**Aim of the exercise:** Every entry, from the first to the last, should be written out exactly.

### Data supplied

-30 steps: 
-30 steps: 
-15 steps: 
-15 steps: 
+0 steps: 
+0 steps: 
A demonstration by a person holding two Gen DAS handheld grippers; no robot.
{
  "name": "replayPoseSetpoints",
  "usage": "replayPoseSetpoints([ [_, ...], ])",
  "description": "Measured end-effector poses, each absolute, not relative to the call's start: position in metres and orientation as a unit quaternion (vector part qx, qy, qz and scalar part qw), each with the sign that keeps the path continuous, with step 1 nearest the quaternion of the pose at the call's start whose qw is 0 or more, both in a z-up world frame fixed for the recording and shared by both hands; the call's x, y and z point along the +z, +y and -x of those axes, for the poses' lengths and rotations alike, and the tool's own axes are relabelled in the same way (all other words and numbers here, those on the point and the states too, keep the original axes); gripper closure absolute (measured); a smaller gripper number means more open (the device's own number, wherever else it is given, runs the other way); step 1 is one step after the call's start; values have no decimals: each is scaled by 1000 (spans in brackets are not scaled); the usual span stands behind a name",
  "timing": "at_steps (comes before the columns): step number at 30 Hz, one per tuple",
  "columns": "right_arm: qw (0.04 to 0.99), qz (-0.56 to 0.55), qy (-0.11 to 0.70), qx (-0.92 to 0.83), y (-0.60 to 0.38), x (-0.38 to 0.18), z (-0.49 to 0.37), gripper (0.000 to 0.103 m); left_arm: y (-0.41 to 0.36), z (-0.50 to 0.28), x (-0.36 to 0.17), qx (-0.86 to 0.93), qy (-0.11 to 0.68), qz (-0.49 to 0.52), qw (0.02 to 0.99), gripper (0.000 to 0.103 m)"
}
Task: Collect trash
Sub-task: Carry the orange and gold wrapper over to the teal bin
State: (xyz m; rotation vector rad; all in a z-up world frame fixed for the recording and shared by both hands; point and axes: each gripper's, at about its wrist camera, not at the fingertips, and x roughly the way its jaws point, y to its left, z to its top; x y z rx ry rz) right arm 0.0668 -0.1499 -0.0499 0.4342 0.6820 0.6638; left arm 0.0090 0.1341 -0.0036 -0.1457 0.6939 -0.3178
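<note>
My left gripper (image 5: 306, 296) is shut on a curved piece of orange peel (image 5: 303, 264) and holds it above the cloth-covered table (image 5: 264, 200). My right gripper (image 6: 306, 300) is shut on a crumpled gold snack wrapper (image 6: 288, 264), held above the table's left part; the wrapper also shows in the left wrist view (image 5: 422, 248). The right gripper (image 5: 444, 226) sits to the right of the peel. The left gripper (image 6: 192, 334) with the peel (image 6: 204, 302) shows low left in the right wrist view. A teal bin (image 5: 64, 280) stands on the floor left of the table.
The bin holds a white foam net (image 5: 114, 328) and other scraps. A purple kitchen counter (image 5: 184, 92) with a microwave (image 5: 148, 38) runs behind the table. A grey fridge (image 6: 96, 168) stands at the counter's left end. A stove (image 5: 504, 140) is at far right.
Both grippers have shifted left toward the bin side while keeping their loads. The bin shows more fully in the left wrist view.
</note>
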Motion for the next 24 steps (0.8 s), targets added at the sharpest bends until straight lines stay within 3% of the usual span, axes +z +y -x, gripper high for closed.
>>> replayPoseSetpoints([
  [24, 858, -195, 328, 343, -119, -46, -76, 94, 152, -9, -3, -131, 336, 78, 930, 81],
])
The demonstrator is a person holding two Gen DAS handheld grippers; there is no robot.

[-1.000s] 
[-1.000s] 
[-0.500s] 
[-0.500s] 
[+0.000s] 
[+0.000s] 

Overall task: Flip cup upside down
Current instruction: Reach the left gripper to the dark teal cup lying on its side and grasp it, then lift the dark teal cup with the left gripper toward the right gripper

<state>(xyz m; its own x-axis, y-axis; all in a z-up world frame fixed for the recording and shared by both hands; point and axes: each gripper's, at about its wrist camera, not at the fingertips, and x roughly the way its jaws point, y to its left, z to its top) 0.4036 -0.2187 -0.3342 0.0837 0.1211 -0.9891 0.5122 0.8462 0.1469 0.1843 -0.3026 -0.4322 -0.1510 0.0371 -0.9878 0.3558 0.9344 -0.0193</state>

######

**Task solution:**
-30 steps: 
-30 steps: 
-15 steps: 
-15 steps: 
+0 steps: 
+0 steps: 
A demonstration by a person holding two Gen DAS handheld grippers; no robot.
{
  "name": "replayPoseSetpoints",
  "usage": "replayPoseSetpoints([ [_, ...], ])",
  "description": "Measured end-effector poses, each absolute, not relative to the call's start: position in metres and orientation as a unit quaternion (vector part qx, qy, qz and scalar part qw), each with the sign that keeps the path continuous, with step 1 nearest the quaternion of the pose at the call's start whose qw is 0 or more, both in a z-up world frame fixed for the recording and shared by both hands; the call's x, y and z point along the +z, +y and -x of those axes, for the poses' lengths and rotations alike, and the tool's own axes are relabelled in the same way (all other words and numbers here, those on the point and the states too, keep the original axes); gripper closure absolute (measured); a smaller gripper number means more open (the device's own number, wherever else it is given, runs the other way); step 1 is one step after the call's start; values have no decimals: each is scaled by 1000 (spans in brackets are not scaled); the usual span stands behind a name",
  "timing": "at_steps (comes before the columns): step number at 30 Hz, one per tuple",
  "columns": "right_arm: qw (0.04 to 0.99), qz (-0.56 to 0.55), qy (-0.11 to 0.70), qx (-0.92 to 0.83), y (-0.60 to 0.38), x (-0.38 to 0.18), z (-0.49 to 0.37), gripper (0.000 to 0.103 m); left_arm: y (-0.41 to 0.36), z (-0.50 to 0.28), x (-0.36 to 0.17), qx (-0.86 to 0.93), qy (-0.11 to 0.68), qz (-0.49 to 0.52), qw (0.02 to 0.99), gripper (0.000 to 0.103 m)"
}
Task: Collect trash
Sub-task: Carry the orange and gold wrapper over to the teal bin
State: (xyz m; rotation vector rad; all in a z-up world frame fixed for the recording and shared by both hands; point and axes: each gripper's, at about its wrist camera, not at the fingertips, and x roughly the way its jaws point, y to its left, z to its top; x y z rx ry rz) right arm 0.0668 -0.1499 -0.0499 0.4342 0.6820 0.6638; left arm 0.0090 0.1341 -0.0036 -0.1457 0.6939 -0.3178
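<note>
My left gripper (image 5: 306, 296) is shut on a curved piece of orange peel (image 5: 303, 264) and holds it above the cloth-covered table (image 5: 264, 200). My right gripper (image 6: 306, 300) is shut on a crumpled gold snack wrapper (image 6: 288, 264), held above the table's left part; the wrapper also shows in the left wrist view (image 5: 422, 248). The right gripper (image 5: 444, 226) sits to the right of the peel. The left gripper (image 6: 192, 334) with the peel (image 6: 204, 302) shows low left in the right wrist view. A teal bin (image 5: 64, 280) stands on the floor left of the table.
The bin holds a white foam net (image 5: 114, 328) and other scraps. A purple kitchen counter (image 5: 184, 92) with a microwave (image 5: 148, 38) runs behind the table. A grey fridge (image 6: 96, 168) stands at the counter's left end. A stove (image 5: 504, 140) is at far right.
Both grippers have shifted left toward the bin side while keeping their loads. The bin shows more fully in the left wrist view.
</note>
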Motion for the next 24 steps (0.8 s), targets added at the sharpest bends until straight lines stay within 3% of the usual span, axes +z +y -x, gripper high for closed.
>>> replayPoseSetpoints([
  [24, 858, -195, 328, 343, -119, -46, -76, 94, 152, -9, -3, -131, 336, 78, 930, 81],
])
The demonstrator is a person holding two Gen DAS handheld grippers; there is no robot.

[-1.000s] 
[-1.000s] 
[-0.500s] 
[-0.500s] 
[+0.000s] 
[+0.000s] 

Overall task: Flip cup upside down
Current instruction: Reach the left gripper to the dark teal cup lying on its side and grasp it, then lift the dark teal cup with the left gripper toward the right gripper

<state>(xyz m; its own x-axis, y-axis; all in a z-up world frame fixed for the recording and shared by both hands; point and axes: each gripper's, at about its wrist camera, not at the fingertips, and x roughly the way its jaws point, y to its left, z to its top) 0.4036 -0.2187 -0.3342 0.0837 0.1211 -0.9891 0.5122 0.8462 0.1469 0.1843 -0.3026 -0.4322 -0.1510 0.0371 -0.9878 0.3558 0.9344 -0.0193</state>

No further output is required here.